## Anagram Word Cloud Generation for Qualitative Code Themes

The following script generates anagram word clouds, frequency word clouds, and comparative Venn diagrams from qualitative code text data. It begins by importing all of the packages that are necessary for creating these data visualizations

In [None]:
import pandas as pd
import numpy as np
import NLPmod
import re
from nltk.tokenize import word_tokenize
from nltk.stem import WordNetLemmatizer
from nltk.corpus import words
from nltk.corpus import stopwords
from nltk import pos_tag
import heapq
from sklearn.model_selection import train_test_split
from sklearn.model_selection import cross_val_score
from sklearn.model_selection import GridSearchCV
from sklearn.ensemble import GradientBoostingClassifier
from sklearn.feature_extraction.text import TfidfVectorizer
from sklearn.inspection import permutation_importance 
from sklearn import metrics
import collections
import six
import sys
import sklearn.neighbors._base
from scipy.stats import rankdata
try:
    from sklearn.utils import safe_indexing
except ImportError:
    from sklearn.utils import _safe_indexing
    sys.modules['sklearn.utils.safe_indexing'] = sklearn.utils._safe_indexing
sys.modules['sklearn.externals.six'] = six
sys.modules['sklearn.neighbors.base'] = sklearn.neighbors._base
import matplotlib.pyplot as plt
from wordcloud import WordCloud

### Loading Data & Tokenization

This preliminary block starts by loading in the labeled text as a pandas dataframe; it is also in this block where you choose the column label for your anagram cloud. As a reminder, here are the options available for each of the test files:
- `pos_exp.csv`: achievement, affection, bonding, enjoy_the_moment, exercise, leisure, nature.
- `title_topic.csv`: Computer Science, Mathematics, Physics, Statistics.

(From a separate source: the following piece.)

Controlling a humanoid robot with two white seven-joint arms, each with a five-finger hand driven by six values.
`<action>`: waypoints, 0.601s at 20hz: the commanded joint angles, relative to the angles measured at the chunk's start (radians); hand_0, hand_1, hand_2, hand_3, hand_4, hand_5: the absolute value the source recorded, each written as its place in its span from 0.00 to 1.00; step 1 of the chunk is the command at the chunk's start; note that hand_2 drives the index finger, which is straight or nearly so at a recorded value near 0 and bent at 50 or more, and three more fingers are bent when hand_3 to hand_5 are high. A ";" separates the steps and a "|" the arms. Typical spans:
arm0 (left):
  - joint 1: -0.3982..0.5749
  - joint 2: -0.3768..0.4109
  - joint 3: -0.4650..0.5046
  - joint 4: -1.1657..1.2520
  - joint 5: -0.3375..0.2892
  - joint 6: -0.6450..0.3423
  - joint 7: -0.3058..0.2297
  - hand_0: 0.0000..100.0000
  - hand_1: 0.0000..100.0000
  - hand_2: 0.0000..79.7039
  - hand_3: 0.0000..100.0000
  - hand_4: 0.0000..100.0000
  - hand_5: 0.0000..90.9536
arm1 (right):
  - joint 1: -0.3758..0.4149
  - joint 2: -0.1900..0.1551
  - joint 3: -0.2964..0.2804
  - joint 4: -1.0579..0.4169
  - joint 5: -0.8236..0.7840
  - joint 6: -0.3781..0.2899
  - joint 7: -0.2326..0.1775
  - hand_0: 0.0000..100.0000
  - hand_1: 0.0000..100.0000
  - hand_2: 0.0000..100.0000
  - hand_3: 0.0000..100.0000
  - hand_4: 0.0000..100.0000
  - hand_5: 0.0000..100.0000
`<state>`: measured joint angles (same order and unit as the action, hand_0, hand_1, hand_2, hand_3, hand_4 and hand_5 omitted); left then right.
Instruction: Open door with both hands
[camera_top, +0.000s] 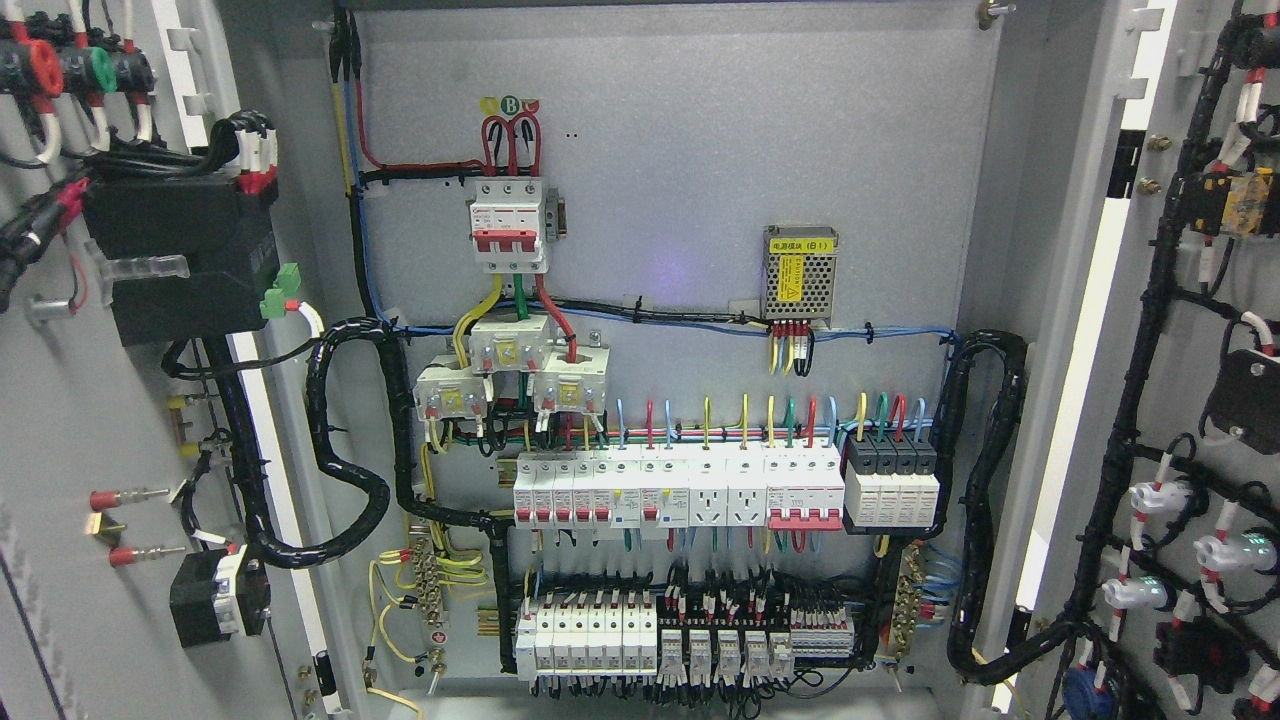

With selection complete, the block then performs tokenization of the text data. The text is cleaned using a general process, then broken up into a lemmatized form which is filters out unnecessary stop words. At present, n-grams are being used with unigrams, bigrams, and trigrams that occur five times or more across all responses being labeled as 'common'. The common tokens are transformed into our vector space so that each comment can be read as a vector.

In [None]:
file = 'pos_exp.csv' # select either pos_exp or title_topic (or your own data set!)
theme = 'achievement' # name of column that is used to make the anagram cloud

minOcc = 3 # what is the most amount of times that a token can appear while still being exluded from consideration?
ngram = False # Should we include bigrams and trigrams on top of our unigrams

lemmatizer = WordNetLemmatizer() # intialize the lemmatizer as a variable.
stopset = set(stopwords.words('english')) # set up stopwords set.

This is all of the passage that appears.